▸ Instructions for the task: Do any lines in the data below contain "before"? If so, copy every one of them.

▸ Information shown:
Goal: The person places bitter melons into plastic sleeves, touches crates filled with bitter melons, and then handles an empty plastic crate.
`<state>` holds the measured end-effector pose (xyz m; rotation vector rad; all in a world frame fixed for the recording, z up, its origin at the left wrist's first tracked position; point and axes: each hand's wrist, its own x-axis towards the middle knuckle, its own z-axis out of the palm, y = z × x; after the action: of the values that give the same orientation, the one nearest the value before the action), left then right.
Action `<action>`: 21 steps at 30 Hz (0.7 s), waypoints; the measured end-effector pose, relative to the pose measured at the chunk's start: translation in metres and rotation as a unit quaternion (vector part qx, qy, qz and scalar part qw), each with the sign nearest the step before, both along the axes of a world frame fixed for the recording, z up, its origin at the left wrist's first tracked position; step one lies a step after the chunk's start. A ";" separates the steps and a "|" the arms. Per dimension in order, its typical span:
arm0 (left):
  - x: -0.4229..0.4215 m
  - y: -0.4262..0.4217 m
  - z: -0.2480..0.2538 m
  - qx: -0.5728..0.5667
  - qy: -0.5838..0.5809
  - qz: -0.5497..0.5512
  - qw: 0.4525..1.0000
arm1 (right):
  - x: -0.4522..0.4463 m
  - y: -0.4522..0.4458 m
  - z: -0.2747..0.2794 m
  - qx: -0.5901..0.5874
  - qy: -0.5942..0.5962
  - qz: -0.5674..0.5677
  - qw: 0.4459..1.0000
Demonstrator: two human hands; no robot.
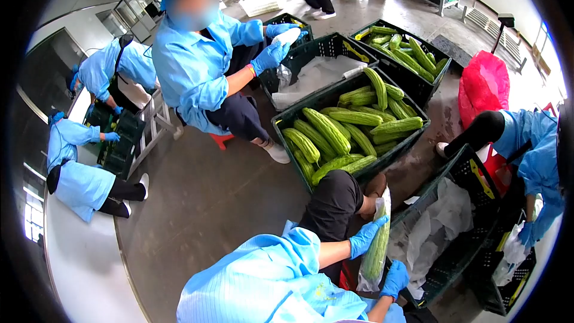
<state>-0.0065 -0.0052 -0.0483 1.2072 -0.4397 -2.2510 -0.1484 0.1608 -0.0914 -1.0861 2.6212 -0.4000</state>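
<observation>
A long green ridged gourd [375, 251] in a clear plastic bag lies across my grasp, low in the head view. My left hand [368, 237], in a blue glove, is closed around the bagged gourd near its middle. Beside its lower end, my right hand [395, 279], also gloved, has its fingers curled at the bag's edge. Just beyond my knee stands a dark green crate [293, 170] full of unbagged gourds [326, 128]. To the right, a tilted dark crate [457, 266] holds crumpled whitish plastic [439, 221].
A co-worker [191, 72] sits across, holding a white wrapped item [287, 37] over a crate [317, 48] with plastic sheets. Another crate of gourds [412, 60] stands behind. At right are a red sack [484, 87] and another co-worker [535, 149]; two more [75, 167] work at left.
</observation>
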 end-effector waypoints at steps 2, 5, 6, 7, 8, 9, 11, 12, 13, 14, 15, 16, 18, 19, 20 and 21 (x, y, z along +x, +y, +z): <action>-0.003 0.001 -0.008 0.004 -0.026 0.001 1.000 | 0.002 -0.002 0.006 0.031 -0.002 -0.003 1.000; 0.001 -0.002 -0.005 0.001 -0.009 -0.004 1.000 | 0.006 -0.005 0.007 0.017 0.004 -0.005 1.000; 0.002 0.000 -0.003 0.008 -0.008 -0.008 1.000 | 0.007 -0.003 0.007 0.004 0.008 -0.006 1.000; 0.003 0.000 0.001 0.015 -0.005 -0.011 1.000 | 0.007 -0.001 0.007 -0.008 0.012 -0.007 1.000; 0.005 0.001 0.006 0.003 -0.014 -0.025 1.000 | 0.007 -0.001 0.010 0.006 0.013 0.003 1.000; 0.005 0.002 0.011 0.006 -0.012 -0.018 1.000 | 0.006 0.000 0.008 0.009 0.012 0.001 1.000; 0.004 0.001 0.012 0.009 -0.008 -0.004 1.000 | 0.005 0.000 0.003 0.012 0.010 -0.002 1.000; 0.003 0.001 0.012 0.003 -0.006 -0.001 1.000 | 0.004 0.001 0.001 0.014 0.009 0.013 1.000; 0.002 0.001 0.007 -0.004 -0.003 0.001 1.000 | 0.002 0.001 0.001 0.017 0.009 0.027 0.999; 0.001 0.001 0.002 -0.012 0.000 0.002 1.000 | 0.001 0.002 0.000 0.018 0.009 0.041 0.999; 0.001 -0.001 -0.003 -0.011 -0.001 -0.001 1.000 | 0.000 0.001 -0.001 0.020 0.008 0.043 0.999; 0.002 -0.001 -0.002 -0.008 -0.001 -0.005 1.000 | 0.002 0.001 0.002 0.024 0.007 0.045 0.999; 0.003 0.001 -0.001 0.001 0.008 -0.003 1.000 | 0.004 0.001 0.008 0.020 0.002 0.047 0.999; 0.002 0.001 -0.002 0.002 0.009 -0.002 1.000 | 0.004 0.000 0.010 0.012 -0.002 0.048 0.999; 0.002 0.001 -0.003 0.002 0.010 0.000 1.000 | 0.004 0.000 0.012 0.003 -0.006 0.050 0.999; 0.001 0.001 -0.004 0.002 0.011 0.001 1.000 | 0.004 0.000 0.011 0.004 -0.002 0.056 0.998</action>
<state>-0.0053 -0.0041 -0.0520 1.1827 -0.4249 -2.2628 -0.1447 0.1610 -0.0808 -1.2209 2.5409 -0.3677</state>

▸ Problem solution:
`<state>` holds the measured end-effector pose (xyz m; rotation vector rad; all in a world frame fixed for the recording, z up, its origin at the left wrist's first tracked position; point and axes: each hand's wrist, its own x-axis towards the middle knuckle, its own z-axis out of the palm, y = z × x; after the action: of the values that give the same orientation, the one nearest the value before the action), left then right.
Action `<action>`: 21 steps at 30 Hz (0.7 s), waypoints; the measured end-effector pose, relative to the pose measured at the chunk's start: translation in metres and rotation as a unit quaternion (vector part qx, qy, qz and scalar part qw), each with the sign nearest the step before, both along the axes of a world frame fixed for the recording, z up, its origin at the left wrist's first tracked position; step one lies a step after the chunk's start. A ";" separates the steps and a "|" the arms. Per dimension in order, its typical span:

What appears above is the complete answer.